* What this task involves *
Transcribe the data underneath exactly. No images belong in your version.

* Data extract *

+--

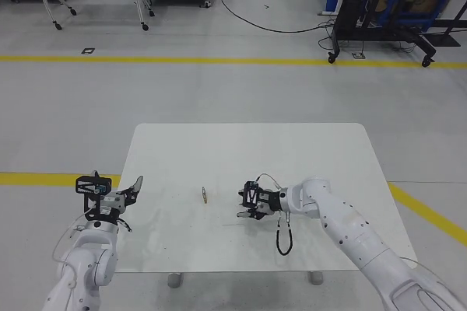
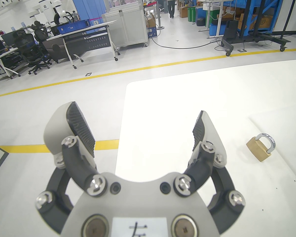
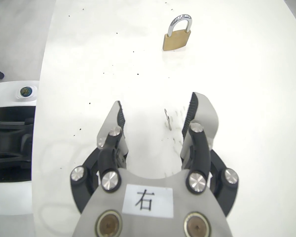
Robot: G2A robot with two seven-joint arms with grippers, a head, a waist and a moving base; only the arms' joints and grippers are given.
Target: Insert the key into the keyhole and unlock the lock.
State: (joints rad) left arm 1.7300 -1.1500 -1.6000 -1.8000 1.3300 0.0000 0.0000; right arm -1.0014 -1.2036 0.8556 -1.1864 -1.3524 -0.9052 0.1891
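A brass, silver-shackled padlock (image 3: 176, 39) is stood upright on the white desk (image 1: 296, 148). A small silver key (image 3: 167, 119) is laid flat within the wide-spread right end effector (image 3: 156, 101), lengthwise toward the padlock. The left end effector (image 2: 137, 109) is likewise spread wide.

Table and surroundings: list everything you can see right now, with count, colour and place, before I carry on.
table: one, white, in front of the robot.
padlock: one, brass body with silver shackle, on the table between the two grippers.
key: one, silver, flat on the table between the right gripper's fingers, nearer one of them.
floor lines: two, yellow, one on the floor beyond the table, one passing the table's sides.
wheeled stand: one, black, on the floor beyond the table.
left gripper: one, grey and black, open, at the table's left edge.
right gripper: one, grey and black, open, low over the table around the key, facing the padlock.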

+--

* Solution below *
Robot: G2A robot with two seven-joint arms with grippers, a head, a waist and a moving base; only the arms' joints and grippers are given.
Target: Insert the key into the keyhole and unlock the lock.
State: (joints rad) left arm 1.7300 -1.1500 -1.6000 -1.8000 1.3300 0.0000 0.0000; right arm -1.0014 -1.2036 0.8556 -1.1864 -1.3524 -0.9052 0.1891
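A brass, silver-shackled padlock (image 3: 176, 39) is stood upright on the white desk (image 1: 296, 148). A small silver key (image 3: 167, 119) is laid flat within the wide-spread right end effector (image 3: 156, 101), lengthwise toward the padlock. The left end effector (image 2: 137, 109) is likewise spread wide.

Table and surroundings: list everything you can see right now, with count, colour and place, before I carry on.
table: one, white, in front of the robot.
padlock: one, brass body with silver shackle, on the table between the two grippers.
key: one, silver, flat on the table between the right gripper's fingers, nearer one of them.
floor lines: two, yellow, one on the floor beyond the table, one passing the table's sides.
wheeled stand: one, black, on the floor beyond the table.
left gripper: one, grey and black, open, at the table's left edge.
right gripper: one, grey and black, open, low over the table around the key, facing the padlock.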

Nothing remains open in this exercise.